Pluripotent cells of the mammalian embryo undergo extensive chromatin rewiring to prepare for lineage commitment after implantation. Repressive H3K27me3, deposited by Polycomb Repressive Complex 2 (PRC2), is reallocated from large blankets in pre-implantation embryos to mark promoters of developmental genes. The regulation of this global redistribution of H3K27me3 is poorly understood. Here we report a post-translational mechanism that destabilizes PRC2 to constrict H3K27me3 during lineage commitment. Using an auxin-inducible degron system, we show that the deubiquitinase Usp9x is required for mouse embryonic stem (ES) cell self-renewal. Usp9x-high ES cells have high PRC2 levels and bear a chromatin and transcriptional signature of the pre-implantation embryo, whereas Usp9x-low ES cells resemble the post-implantation, gastrulating epiblast. We show that Usp9x interacts with, deubiquitinates and stabilizes PRC2. Deletion of Usp9x in post-implantation embryos results in the derepression of genes that normally gain H3K27me3 after gastrulation, followed by the appearance of morphological abnormalities at E9.5, pointing to a recurrent link between Usp9x and PRC2 during development.
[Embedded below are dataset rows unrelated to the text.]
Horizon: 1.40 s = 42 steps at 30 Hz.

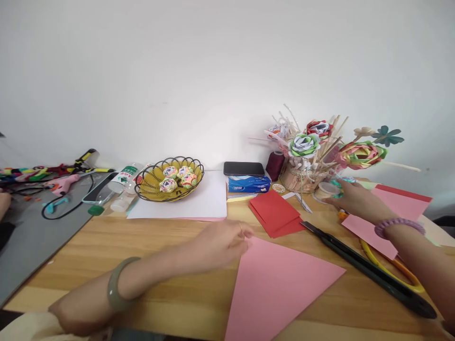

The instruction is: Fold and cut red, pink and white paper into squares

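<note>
My left hand [229, 244] has its fingers pinched at the upper corner of a folded pink paper triangle [280, 289], which lies on the wooden table. Slight motion blur softens this hand. At the right, my right hand [355, 199] is around a small roll that looks like tape [326, 190], with thumb and forefinger at its sides. Part of the roll is hidden by the fingers. Just behind those fingers shows something blue-green [343, 182]. Beneath the right forearm are pink sheets [373, 234] and yellow-orange scissor handles [377, 260].
A black utility knife [369, 270] lies beside red paper squares [275, 213]. Behind are a flower pot [302, 177], a maroon thread spool [275, 165], a phone [244, 168] on a tissue pack [249, 184], and a flower basket [152, 182]. A pink glue gun [63, 183] lies left.
</note>
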Available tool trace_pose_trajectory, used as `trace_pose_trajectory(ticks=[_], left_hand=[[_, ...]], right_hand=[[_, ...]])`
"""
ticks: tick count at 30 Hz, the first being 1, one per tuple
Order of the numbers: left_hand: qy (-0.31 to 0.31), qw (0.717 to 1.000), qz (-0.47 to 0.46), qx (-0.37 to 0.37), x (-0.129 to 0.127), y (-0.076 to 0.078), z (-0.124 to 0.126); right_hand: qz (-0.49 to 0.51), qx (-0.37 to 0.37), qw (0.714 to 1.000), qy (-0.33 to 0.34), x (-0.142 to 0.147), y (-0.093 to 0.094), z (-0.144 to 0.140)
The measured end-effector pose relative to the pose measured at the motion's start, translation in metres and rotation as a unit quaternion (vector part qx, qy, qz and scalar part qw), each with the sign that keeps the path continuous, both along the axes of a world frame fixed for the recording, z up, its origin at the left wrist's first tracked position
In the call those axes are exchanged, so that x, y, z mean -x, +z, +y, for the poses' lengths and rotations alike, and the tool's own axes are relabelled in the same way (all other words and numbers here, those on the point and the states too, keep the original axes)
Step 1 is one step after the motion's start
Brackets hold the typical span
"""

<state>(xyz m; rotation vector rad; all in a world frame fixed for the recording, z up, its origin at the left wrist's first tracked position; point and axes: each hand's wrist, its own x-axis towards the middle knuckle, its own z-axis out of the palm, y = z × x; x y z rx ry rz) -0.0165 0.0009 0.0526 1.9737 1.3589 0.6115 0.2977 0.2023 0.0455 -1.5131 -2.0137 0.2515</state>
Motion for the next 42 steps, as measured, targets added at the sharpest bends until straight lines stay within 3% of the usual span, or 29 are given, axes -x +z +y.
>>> trace_pose_trajectory(ticks=[4,8,12,17,20,23,26,28,30,34,37,42], left_hand=[[-0.031,0.992,0.122,0.021,-0.008,-0.008,-0.026],[-0.06,0.98,0.165,0.095,-0.016,-0.027,-0.032],[-0.072,0.977,0.179,0.087,-0.018,-0.043,-0.031],[0.016,0.99,0.13,0.053,-0.008,-0.045,-0.032],[0.038,0.997,0.066,0.009,0.0,-0.04,-0.038],[0.014,1.0,0.002,0.013,0.008,-0.031,-0.047],[-0.1,0.995,0.012,0.015,0.016,-0.021,-0.052],[-0.19,0.98,0.05,-0.007,0.02,-0.018,-0.052],[-0.241,0.966,0.087,-0.017,0.021,-0.019,-0.052],[-0.254,0.958,0.135,-0.017,0.017,-0.021,-0.054],[-0.248,0.961,0.12,-0.01,0.016,-0.018,-0.052],[-0.258,0.958,0.126,0.025,0.029,-0.019,-0.036]], right_hand=[[-0.101,0.017,0.993,0.055,0.004,-0.002,-0.05],[-0.14,0.076,0.969,0.19,0.02,-0.024,-0.119],[-0.149,0.075,0.961,0.22,0.033,-0.042,-0.159],[-0.124,0.015,0.973,0.192,0.04,-0.044,-0.168],[-0.09,-0.045,0.974,0.201,0.043,-0.047,-0.171],[-0.061,-0.103,0.966,0.227,0.041,-0.05,-0.174],[-0.071,-0.131,0.953,0.264,0.035,-0.051,-0.172],[-0.097,-0.122,0.94,0.304,0.031,-0.052,-0.17],[-0.121,-0.109,0.926,0.34,0.029,-0.053,-0.17],[-0.174,-0.104,0.907,0.37,0.031,-0.057,-0.183],[-0.202,-0.054,0.884,0.417,0.033,-0.054,-0.196],[-0.087,0.054,0.883,0.458,0.02,-0.05,-0.191]])
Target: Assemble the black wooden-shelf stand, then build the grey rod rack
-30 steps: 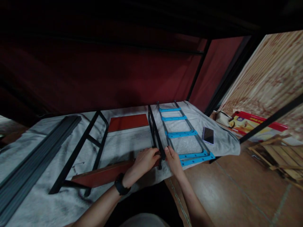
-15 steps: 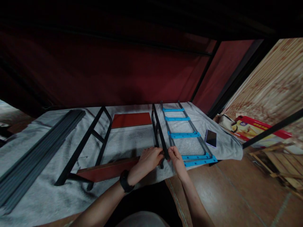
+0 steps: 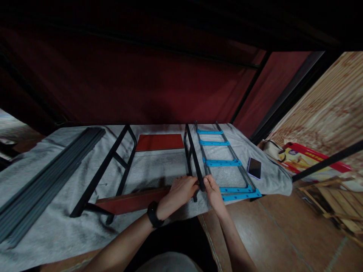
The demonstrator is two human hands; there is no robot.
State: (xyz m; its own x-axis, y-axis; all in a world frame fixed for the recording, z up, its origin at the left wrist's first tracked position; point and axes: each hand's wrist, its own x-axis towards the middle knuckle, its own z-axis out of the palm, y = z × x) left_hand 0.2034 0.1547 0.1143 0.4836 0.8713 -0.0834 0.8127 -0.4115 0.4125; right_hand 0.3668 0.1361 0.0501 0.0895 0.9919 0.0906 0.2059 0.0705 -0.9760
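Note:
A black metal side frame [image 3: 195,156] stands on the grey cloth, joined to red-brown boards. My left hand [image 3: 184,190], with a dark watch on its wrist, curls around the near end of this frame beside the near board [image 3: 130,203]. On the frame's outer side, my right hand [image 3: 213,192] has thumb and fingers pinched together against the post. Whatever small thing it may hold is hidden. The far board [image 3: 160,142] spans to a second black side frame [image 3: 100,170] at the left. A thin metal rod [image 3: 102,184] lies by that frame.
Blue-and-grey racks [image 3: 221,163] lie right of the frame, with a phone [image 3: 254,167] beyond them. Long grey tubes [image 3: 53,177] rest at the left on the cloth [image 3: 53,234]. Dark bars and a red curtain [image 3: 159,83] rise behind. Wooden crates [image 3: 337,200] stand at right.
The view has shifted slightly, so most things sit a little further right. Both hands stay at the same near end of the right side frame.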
Usp9x is a marker of "stemness" and is mutated in various neurological disorders and cancers. Our results unveil a Usp9x-PRC2 regulatory axis that is critical at peri-implantation and may be redeployed in other stem cell fate transitions and disease states.

Fig. 1. Usp9x promotes ES cell self-renewal and a transcriptional signature of preimplantation linked to PRC2 activity.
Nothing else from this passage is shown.